> [HOW TO COMPLETE THIS TASK]: After locating the line that contains "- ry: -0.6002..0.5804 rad" in the data below, set down exactly that line and each one after it through the line that contains "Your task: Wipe", and nothing more.

(DATA Opens)

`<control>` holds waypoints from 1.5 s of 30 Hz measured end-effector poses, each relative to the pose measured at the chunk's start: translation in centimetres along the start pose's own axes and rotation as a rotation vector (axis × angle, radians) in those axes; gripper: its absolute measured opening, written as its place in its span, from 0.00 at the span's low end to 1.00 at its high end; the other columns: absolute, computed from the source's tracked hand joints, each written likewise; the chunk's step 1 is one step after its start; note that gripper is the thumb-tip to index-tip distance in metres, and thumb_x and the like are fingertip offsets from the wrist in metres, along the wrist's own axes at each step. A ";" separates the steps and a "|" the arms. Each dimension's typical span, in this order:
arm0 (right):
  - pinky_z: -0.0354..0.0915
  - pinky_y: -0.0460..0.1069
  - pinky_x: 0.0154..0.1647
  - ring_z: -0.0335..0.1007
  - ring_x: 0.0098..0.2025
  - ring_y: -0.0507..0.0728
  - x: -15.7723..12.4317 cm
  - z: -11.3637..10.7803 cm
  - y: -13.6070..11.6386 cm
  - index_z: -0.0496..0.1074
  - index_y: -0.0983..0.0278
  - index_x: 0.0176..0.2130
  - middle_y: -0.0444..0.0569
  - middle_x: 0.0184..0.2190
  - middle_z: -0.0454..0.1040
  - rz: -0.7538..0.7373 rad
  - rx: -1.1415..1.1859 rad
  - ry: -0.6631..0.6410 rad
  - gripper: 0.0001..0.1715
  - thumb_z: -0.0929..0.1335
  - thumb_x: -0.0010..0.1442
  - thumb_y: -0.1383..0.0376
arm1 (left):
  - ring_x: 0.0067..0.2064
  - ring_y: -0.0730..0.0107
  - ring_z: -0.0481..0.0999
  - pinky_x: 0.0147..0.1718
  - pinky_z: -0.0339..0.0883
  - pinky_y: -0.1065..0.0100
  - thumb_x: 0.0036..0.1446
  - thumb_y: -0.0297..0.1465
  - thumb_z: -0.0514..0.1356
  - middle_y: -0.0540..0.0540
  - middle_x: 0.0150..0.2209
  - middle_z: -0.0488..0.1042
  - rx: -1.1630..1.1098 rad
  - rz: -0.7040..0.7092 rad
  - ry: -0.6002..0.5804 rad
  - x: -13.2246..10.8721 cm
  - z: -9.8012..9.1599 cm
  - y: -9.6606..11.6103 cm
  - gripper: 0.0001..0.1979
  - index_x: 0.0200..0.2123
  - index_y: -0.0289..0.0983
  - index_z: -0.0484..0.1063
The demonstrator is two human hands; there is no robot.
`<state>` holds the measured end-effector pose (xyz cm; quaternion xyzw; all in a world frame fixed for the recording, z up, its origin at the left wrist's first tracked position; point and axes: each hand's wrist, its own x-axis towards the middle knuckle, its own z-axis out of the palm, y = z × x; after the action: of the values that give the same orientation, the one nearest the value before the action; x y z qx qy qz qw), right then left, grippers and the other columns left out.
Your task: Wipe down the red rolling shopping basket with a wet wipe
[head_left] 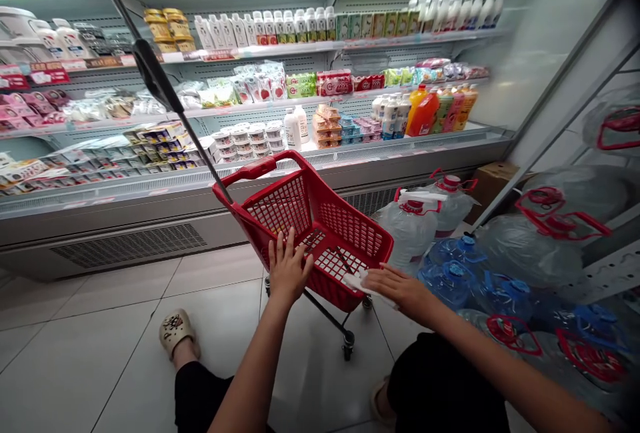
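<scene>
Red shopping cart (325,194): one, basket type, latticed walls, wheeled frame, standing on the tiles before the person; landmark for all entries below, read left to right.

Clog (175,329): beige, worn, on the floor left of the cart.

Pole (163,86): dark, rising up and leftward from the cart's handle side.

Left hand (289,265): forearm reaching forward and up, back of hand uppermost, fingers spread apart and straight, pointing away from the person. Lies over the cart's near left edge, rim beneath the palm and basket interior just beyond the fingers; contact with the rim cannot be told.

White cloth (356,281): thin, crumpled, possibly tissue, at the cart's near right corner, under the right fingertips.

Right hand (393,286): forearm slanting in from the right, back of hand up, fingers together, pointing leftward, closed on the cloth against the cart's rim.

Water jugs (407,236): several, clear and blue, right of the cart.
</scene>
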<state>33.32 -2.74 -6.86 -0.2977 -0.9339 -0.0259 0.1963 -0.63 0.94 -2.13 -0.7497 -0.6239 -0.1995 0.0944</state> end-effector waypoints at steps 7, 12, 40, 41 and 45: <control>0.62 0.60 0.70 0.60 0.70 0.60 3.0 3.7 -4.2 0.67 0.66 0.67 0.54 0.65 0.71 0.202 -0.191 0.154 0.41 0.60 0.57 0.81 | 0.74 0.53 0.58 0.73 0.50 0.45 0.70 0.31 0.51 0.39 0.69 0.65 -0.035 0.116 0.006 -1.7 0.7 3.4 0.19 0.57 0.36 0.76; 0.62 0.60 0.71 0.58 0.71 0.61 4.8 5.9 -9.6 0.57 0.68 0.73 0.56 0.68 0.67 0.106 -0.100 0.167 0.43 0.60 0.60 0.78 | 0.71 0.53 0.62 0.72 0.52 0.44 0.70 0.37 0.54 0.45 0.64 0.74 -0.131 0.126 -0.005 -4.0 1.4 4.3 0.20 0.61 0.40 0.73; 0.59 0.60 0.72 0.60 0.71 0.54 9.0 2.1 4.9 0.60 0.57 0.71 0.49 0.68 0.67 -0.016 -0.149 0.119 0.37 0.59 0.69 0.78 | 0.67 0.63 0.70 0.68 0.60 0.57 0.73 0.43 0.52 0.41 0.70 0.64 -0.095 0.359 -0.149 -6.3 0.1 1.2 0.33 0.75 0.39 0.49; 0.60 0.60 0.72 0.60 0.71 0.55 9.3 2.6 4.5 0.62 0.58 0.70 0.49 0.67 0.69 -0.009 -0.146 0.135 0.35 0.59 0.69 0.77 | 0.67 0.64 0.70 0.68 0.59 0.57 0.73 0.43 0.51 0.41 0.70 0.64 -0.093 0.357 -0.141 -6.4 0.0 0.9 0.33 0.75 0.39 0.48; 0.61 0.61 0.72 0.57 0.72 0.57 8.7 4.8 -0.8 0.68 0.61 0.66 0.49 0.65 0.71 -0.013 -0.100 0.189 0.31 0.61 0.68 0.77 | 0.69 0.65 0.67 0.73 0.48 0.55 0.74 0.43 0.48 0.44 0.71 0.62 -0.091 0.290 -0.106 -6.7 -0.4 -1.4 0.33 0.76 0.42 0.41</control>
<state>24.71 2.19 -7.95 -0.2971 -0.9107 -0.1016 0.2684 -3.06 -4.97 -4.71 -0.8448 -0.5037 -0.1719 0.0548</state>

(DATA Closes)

> [REPLY]:
  - ry: -0.6002..0.5804 rad
  - x: -13.2246..10.8721 cm
  - z: -9.8012..9.1599 cm
  - y: -9.6606..11.6103 cm
  - gripper: 0.0001..0.1979
  - index_x: 0.0200..0.2123
  - index_y: -0.0289..0.0983
  - index_z: -0.0484..0.1063
The demonstrator is two human hands; there is no robot.
`<state>` holds the measured end-effector pose (xyz cm; quaternion xyzw; all in a world frame fixed for the recording, z up, its origin at the left wrist's first tracked position; point and axes: each hand's wrist, its own x-axis towards the middle knuckle, its own z-axis out of the palm, y = z × x; after the action: of the values that give the same orientation, the one nearest the value before the action; x y z qx qy qz qw), right then left, grippers and the other columns left out.
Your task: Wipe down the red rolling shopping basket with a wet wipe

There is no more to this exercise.